Use the Internet or Strayer databases to research assault, battery, and crimes against persons.

Write a four to six (4-6) page paper in which you:

  1. Compare and contrast the key similarities and differences between the crime of assault and the crime of battery. Provide one (1) example of each crime to support your response.
  2. Determine whether or not the jurisdiction in which the crime has occurred should consider the man’s actions as assault. Next, determine whether or not the jurisdiction should punish the man’s actions as battery. Justify your response.
  3. Suggest one (1) different fact pattern that would change the scenario from assault and / or battery to consensual touching. Support the validity of your response.

Consider the following change to the scenario. (A) is held against her will.

  1. Discuss the crime of false imprisonment. Next, debate whether or not the suggested change in Question 3 would allow the court to convict the attacker in order to punish him. Provide a rationale to support your response.
  2. Differentiate between the crimes of false imprisonment and kidnapping. Support or critique the notion that one of the two crimes is more heinous than the other. Justify your response.

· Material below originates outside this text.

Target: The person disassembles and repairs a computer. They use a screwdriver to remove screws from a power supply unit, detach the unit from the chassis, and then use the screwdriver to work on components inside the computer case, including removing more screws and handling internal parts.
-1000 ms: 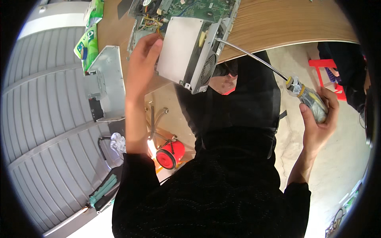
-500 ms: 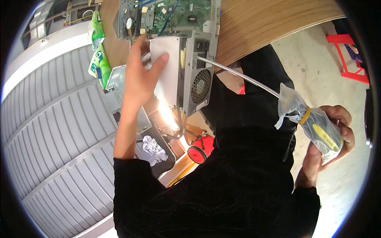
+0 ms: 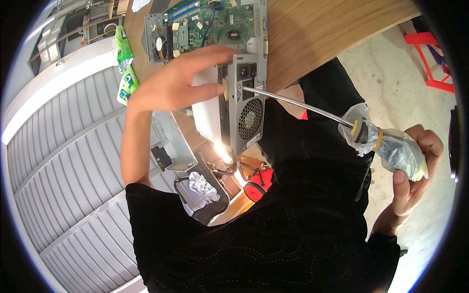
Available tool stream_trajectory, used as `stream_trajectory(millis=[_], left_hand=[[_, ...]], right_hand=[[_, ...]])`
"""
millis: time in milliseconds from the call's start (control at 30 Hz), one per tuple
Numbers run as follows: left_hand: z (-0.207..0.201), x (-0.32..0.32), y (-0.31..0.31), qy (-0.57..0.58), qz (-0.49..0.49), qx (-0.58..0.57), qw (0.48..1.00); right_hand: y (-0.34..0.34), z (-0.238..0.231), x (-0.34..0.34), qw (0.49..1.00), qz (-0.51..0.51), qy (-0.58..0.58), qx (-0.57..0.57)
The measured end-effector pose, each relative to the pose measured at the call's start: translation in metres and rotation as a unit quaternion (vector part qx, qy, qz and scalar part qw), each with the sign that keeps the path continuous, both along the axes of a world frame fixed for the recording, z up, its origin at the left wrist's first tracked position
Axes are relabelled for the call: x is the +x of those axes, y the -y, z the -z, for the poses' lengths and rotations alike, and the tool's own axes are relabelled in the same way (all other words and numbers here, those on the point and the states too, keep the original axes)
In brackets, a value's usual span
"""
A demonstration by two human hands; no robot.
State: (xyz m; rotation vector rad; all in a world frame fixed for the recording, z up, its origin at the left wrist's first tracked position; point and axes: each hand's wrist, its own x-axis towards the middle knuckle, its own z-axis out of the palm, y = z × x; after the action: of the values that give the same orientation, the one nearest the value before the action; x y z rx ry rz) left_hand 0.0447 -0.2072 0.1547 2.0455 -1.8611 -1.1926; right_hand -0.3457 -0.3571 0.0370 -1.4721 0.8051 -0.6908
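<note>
Brown tabletop (image 3: 317,34) holds up an open computer (image 3: 220,27). By its near edge, a long screwdriver (image 3: 356,129) meets the end of a metal box (image 3: 250,119). Fingers of the right hand (image 3: 413,195) curl around its handle through a clear bag (image 3: 395,149); those of the left hand (image 3: 171,80) spread wide over the box, gripping nothing. If the bag twists, the tip could slip. The screwdriver slants, tip left and far, handle right and near.

Count: two bare hands (image 3: 168,85); one long, steel-shafted, plastic-wrapped screwdriver (image 3: 337,120); one boxy silver power supply (image 3: 238,115); two green-and-white plastic packets (image 3: 128,84).
</note>
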Motion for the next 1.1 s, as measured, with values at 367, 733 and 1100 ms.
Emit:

Consider the following change to the scenario. (A) and the attacker are romantically linked and are having an argument. The attacker drags (A) in the alley to talk. (A) slaps the attacker. 

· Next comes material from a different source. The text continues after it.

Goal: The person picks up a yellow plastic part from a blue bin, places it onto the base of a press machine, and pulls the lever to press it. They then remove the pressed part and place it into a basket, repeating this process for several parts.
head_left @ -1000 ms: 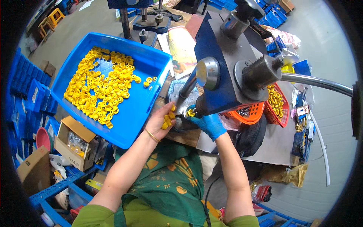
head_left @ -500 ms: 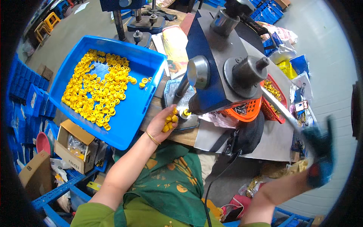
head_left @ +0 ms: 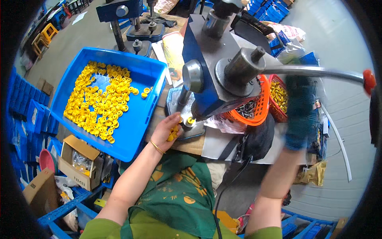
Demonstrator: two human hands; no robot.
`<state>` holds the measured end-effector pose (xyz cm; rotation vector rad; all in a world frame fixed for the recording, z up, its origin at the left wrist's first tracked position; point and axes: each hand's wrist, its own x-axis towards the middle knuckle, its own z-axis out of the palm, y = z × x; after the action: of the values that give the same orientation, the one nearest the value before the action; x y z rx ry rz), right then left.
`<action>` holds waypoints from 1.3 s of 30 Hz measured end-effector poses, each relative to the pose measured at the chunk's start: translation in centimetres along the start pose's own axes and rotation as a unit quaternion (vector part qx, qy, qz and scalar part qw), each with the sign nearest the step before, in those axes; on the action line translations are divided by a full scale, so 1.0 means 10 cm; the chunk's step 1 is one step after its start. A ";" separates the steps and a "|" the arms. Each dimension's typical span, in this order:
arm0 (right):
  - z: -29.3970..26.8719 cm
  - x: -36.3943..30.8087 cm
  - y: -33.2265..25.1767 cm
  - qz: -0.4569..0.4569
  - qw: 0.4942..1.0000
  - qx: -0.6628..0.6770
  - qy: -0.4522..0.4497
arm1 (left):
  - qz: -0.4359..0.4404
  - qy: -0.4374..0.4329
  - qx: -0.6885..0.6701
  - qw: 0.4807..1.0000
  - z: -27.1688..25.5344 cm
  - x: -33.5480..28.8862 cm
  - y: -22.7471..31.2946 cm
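My left hand (head_left: 165,133), with a gold bangle at the wrist, is closed around several small yellow plastic caps (head_left: 173,133). Its fingertips are beside the base of a blue bench press (head_left: 199,67), where one yellow cap (head_left: 190,120) sits on a round metal seat beneath the ram. To the right, my right hand (head_left: 299,107) wears a dark green glove smeared by motion. It overlaps the press's long metal lever (head_left: 334,71), which ends in a red knob (head_left: 369,81); whether the fingers grip it cannot be made out.
A blue tray (head_left: 133,147) of yellow caps stands left of the press. Right of it are an orange basket (head_left: 260,115) of metal parts and a red basket (head_left: 274,79) of yellow pieces. A black bag (head_left: 256,139) lies in front. Another press (head_left: 119,12) stands behind.
The lever has swung up from a downward slant to nearly level. My right hand has moved up and left with blur. My left hand stays by the press base; the whole view has shifted slightly.
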<state>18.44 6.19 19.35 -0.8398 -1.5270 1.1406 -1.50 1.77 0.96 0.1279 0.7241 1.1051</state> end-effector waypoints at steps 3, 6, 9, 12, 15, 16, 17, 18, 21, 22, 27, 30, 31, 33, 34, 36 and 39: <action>0.08 -0.26 0.74 0.158 0.772 -0.549 -0.278 | -0.002 0.052 0.064 0.997 0.12 -0.05 0.03; 0.47 -0.66 1.76 -0.062 0.930 -0.359 -0.058 | 0.031 0.067 0.136 0.988 -0.01 0.06 0.00; 0.43 -0.71 1.81 0.020 0.925 -0.375 -0.063 | 0.096 0.103 0.272 0.952 0.03 0.08 0.01; 0.32 -0.75 1.85 -0.045 0.912 -0.399 -0.085 | 0.167 0.087 0.401 0.896 0.07 0.13 -0.03; 0.22 -0.67 1.72 -0.114 0.926 -0.351 -0.083 | 0.244 0.085 0.406 0.876 0.09 0.21 -0.06; 0.24 -0.66 1.65 -0.027 0.930 -0.349 -0.116 | 0.215 0.109 0.409 0.880 0.13 0.21 -0.05; 0.25 -0.66 1.68 -0.024 0.930 -0.349 -0.112 | 0.186 0.132 0.411 0.883 0.13 0.22 -0.04; 0.27 -0.62 1.72 -0.038 0.914 -0.381 -0.134 | 0.231 0.126 0.369 0.892 0.11 0.28 -0.07; 0.31 -0.60 1.82 -0.110 0.904 -0.399 -0.112 | 0.218 0.123 0.376 0.892 0.05 0.27 -0.03; 0.31 -0.63 1.83 -0.098 0.915 -0.386 -0.067 | 0.207 0.140 0.375 0.893 0.14 0.21 0.00; -0.39 -0.50 1.33 -0.156 0.879 -0.430 0.137 | 0.390 0.035 0.510 0.766 -0.16 0.39 -0.14; -1.49 -0.44 1.04 0.036 0.889 -0.256 0.378 | 0.203 0.050 0.630 0.748 0.13 0.22 -0.11; -1.88 -0.47 0.95 0.062 0.812 -0.412 0.408 | 0.205 0.052 0.629 0.748 0.12 0.24 -0.12; -2.65 -0.67 0.92 0.100 0.763 -0.478 0.424 | 0.275 -0.007 0.658 0.701 0.09 0.34 -0.19; -3.05 -0.83 0.98 0.090 0.701 -0.562 0.430 | 0.313 -0.018 0.678 0.665 0.11 0.38 -0.22; -2.78 -0.64 0.97 0.103 0.749 -0.517 0.400 | 0.289 0.007 0.669 0.685 0.03 0.34 -0.18; -2.44 -0.41 1.13 0.005 0.825 -0.509 0.245 | 0.269 0.011 0.644 0.716 -0.02 0.37 -0.21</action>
<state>42.64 11.96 8.42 -1.6836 -1.6175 -0.0370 0.91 3.84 -1.85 1.6161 1.4366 0.9262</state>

  1. Debate whether or not (A)’s action would require the attacker to defend himself. Provide a rationale to support your response.
  2. Use at least three (3) quality academic resources in this assignment. Note: Wikipedia and similar type Websites do not qualify as academic resources.

The specific course learning outcomes associated with this assignment are:

  • Explain the role of individuals and federal, state, and local government agencies in crime fighting and prosecution of criminal offenses.
  • Analyze the essential legal elements of criminal conduct.
  • Explain the concept of criminal liability.
  • Apply the concept of criminal responsibility and give examples of justifications, excuses, and incapacity for criminal acts.
  • Contrast crimes against persons, crimes against property, and other types of criminal conduct.
  • Use technology and information resources to research issues in criminal law.
  • Write clearly and concisely about criminal law using proper writing mechanics.